Creating dynamic batches with 800 audio frames per gpu: 0%| | 0/1335 [00:00<?, ?it/s]
Creating dynamic batches with 800 audio frames per gpu: 100%|##########| 1335/1335 [00:00<?, ?it/s]
Saved last checkpoint at update 380000

IbrahimSalah

Owner 1 day ago

for this issue "Saved last checkpoint at update 380000",How many epochs you are using ?, I think you should increase the number of epochs.

IbrahimSalah changed discussion status to open 1 day ago

butterflyoiio

1 day ago

•

edited 1 day ago

14 epochs
Does that mean I should set the number of epochs so that when multiplied by the samples, it exceeds 380,000?

I saved your file with two names in the project path:
model_last.pt
pretrained_model_380000.pt
Does the number of epochs matter? Because I was just testing

And one more thing: when I reduce the size of your file in the Reduce Checkpoint , these problems do not occur, can this method be used to continue training the model?

IbrahimSalah

Owner 1 day ago

If you're just testing, use infer_cli.py instead of finetune_cli.py. Make sure the checkpoint and vocabulary paths are correct. Additionally, provide reference audio along with Arabic reference text for optimal results. Experiment with the hyperparameters to fine-tune performance, and it should work without issues.

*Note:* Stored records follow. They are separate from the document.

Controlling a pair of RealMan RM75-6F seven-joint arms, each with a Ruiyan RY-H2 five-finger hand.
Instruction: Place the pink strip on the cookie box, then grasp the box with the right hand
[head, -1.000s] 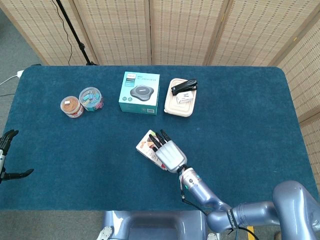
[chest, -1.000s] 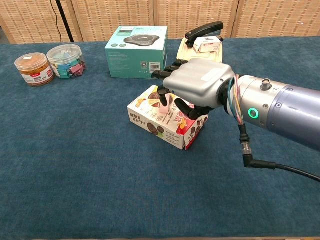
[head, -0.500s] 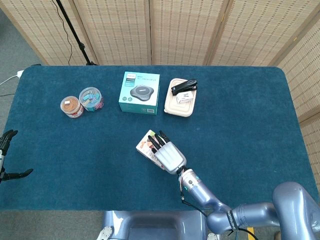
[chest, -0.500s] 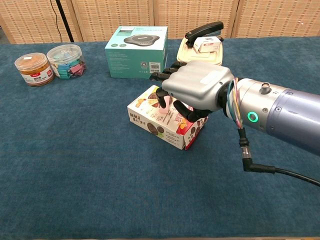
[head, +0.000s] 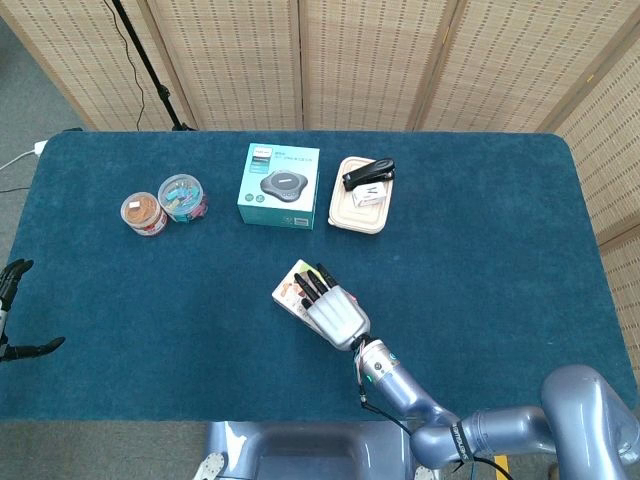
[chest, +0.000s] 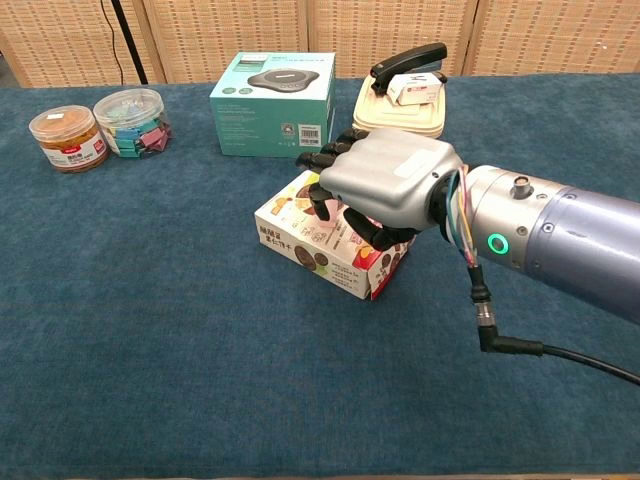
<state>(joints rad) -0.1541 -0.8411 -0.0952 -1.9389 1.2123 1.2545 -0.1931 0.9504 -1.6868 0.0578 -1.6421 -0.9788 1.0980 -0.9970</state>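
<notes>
On top of the cookie box (chest: 325, 238), mid-table, the right hand (chest: 385, 185) has dropped lower, fingers (chest: 322, 192) curled down by the pink strip (chest: 330, 207). Whether they grip it, I cannot tell.

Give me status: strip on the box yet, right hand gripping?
Strip placement can't be confirmed: the right hand covers the cookie box top, with only a hint of pink beneath. In hand: fingers curl over the box on the table. Left: confirming a firm grasp. Left hand idle.

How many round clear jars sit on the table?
2, side by side at the table's far left: the orange-filled jar outermost and the jar of coloured clips touching it on the inner side. None looks hidden.
</notes>
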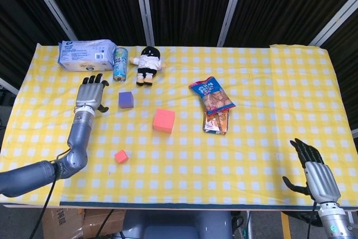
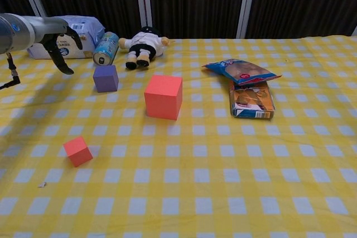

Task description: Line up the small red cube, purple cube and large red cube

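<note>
The small red cube (image 1: 121, 157) (image 2: 77, 151) lies near the front left of the yellow checked table (image 1: 263, 138). Behind it the purple cube (image 1: 126, 99) (image 2: 105, 78) sits at the back left. The large red cube (image 1: 164, 120) (image 2: 163, 97) stands near the middle. My left hand (image 1: 92, 90) (image 2: 58, 45) hovers just left of the purple cube, fingers spread, holding nothing. At the table's front right corner my right hand (image 1: 313, 172) stays open, away from all cubes.
A white tissue pack (image 1: 86, 55), a lying can (image 1: 120, 64) and a small doll (image 1: 146, 64) line the back left. A snack bag (image 1: 211, 94) and a small box (image 1: 216, 122) lie right of the large red cube.
</note>
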### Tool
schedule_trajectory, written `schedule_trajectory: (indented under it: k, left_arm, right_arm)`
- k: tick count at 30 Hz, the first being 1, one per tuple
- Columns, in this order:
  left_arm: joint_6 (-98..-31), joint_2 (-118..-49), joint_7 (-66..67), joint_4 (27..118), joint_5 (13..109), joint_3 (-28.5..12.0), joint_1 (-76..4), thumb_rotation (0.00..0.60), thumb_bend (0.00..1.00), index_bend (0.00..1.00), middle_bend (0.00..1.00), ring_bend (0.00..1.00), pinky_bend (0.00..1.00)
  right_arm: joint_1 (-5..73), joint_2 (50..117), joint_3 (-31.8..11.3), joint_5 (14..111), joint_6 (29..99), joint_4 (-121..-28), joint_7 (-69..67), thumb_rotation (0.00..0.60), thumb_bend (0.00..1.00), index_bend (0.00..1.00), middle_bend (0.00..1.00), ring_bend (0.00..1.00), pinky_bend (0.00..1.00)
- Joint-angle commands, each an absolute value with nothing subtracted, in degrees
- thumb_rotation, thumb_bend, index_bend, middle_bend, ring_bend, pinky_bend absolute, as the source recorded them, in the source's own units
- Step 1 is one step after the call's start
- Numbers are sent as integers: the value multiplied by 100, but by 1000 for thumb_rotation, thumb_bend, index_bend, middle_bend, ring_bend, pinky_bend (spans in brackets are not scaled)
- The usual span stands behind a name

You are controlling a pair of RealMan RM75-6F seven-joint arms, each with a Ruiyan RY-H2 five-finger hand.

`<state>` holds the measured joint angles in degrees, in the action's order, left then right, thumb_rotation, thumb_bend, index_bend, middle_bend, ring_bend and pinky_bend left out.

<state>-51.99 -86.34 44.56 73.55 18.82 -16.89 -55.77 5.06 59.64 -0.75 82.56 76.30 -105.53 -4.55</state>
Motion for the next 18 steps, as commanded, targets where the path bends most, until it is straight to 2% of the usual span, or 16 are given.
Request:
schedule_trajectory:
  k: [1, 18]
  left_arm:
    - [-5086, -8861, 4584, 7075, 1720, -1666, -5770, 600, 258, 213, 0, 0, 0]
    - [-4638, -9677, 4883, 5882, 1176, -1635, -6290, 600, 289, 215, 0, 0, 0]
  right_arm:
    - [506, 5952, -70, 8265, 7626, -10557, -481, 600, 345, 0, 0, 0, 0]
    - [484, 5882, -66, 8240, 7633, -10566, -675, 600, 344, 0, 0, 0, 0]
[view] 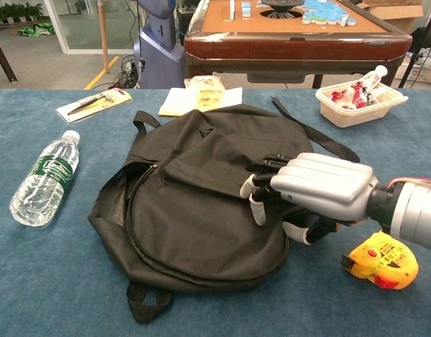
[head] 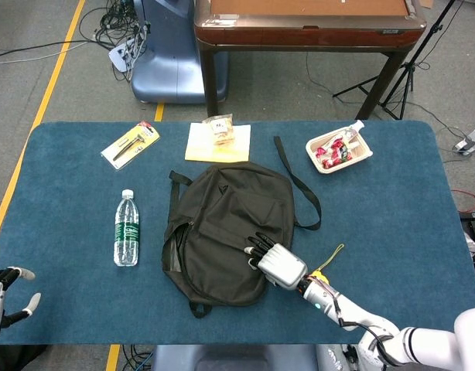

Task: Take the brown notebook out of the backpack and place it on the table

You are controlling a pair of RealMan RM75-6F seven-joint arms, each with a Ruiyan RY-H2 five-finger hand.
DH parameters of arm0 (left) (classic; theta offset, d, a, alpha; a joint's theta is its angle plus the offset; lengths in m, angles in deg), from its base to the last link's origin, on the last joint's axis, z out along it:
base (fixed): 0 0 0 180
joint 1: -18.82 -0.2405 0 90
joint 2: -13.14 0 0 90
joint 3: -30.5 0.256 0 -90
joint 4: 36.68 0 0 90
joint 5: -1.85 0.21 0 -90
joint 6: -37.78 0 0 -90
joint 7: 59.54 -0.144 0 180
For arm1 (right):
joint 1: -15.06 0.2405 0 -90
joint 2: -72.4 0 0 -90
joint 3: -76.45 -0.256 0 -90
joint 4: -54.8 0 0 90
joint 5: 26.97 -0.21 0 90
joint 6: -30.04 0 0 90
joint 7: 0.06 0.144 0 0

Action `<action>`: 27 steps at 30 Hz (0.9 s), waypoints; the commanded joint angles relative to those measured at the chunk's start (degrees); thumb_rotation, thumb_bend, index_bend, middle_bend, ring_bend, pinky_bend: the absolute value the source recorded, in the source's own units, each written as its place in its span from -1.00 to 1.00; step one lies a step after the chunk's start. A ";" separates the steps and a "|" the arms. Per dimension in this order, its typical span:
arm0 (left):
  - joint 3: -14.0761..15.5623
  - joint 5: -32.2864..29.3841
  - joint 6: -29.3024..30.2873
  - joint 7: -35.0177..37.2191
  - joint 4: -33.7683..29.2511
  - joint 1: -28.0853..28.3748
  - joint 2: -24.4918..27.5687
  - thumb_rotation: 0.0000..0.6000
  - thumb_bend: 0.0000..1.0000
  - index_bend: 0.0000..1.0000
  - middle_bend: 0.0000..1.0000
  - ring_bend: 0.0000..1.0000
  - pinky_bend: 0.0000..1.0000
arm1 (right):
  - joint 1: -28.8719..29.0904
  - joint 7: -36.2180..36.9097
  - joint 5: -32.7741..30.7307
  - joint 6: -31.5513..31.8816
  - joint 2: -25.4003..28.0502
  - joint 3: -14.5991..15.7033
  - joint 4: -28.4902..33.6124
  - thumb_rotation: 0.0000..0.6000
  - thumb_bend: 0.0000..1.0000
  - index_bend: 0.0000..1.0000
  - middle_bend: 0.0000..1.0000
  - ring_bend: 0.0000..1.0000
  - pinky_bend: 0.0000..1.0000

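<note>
Soft black fabric of the rounded backpack [view: 194, 203] is gripped by the curled silver right robot hand [view: 310, 191]; the left robot hand [head: 7, 287] is held open, empty.

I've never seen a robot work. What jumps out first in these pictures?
A black backpack lies flat in the middle of the blue table, and the silver right hand rests on its near right side, fingers curled into the fabric. A water bottle lies to the backpack's left; the left hand waits open at the table's corner.

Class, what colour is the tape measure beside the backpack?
Yellow tape measure, red parts; clearest in chest view.
</note>
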 commanded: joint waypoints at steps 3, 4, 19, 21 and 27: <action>-0.05 -0.04 -0.68 0.49 0.12 0.37 -0.04 1.00 -0.49 -0.15 -0.23 -0.38 -0.47 | 0.24 0.65 -0.92 -0.35 0.97 -0.09 1.52 1.00 0.08 0.24 -0.38 -0.89 -0.86; -0.15 0.05 -0.87 0.61 0.28 0.58 -0.02 1.00 -0.49 -0.15 -0.23 -0.38 -0.47 | 0.22 0.91 -0.88 0.05 1.14 -0.20 1.78 1.00 0.08 0.26 -0.36 -0.87 -0.86; -3.05 12.94 -7.86 13.11 4.87 12.23 2.21 1.00 -0.49 -0.11 -0.07 -0.15 -0.27 | -4.04 7.81 -9.58 11.35 -3.02 -8.21 4.18 1.00 0.12 0.39 -0.29 -0.77 -0.84; -3.05 16.60 -8.30 16.81 6.14 14.65 1.58 1.00 -0.49 -0.08 0.02 -0.08 -0.13 | -4.57 8.48 -11.63 12.46 -4.06 -9.66 4.45 1.00 0.14 0.39 -0.29 -0.77 -0.84; -2.11 27.10 -9.32 24.94 10.54 22.22 -2.55 1.00 -0.49 0.04 0.21 0.08 0.11 | -4.75 7.70 -15.07 13.27 -5.99 -11.67 4.73 1.00 0.15 0.39 -0.30 -0.77 -0.84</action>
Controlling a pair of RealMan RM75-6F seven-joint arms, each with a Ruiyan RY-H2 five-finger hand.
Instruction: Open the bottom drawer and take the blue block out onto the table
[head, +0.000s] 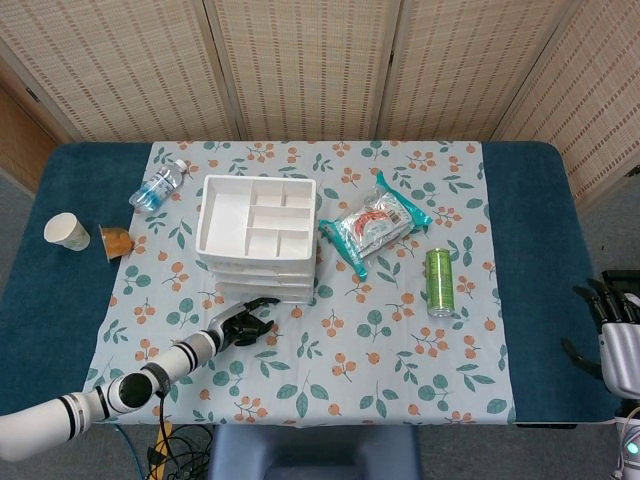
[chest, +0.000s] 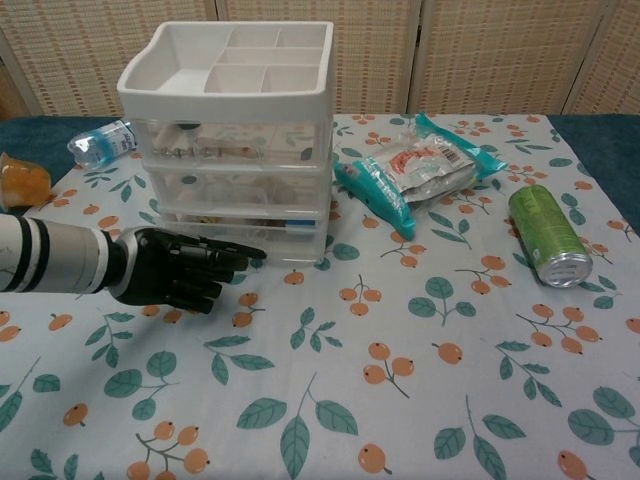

For fine-tuning, I haven't tested the reduced checkpoints myself, but if it includes the model's state dict, it should work just fine.

butterflyoiio

about 23 hours ago

•

edited about 22 hours ago

What I mean by testing is that I was experimenting with a small dataset so that I could eventually use a larger dataset. Actually, I wanted to calculate how much time it takes to train the model for each hour of dataset.
I want to collect quality data every few days and keep going.
Main problem is with the vocab file. I can't use the my vocab and your pretrained model.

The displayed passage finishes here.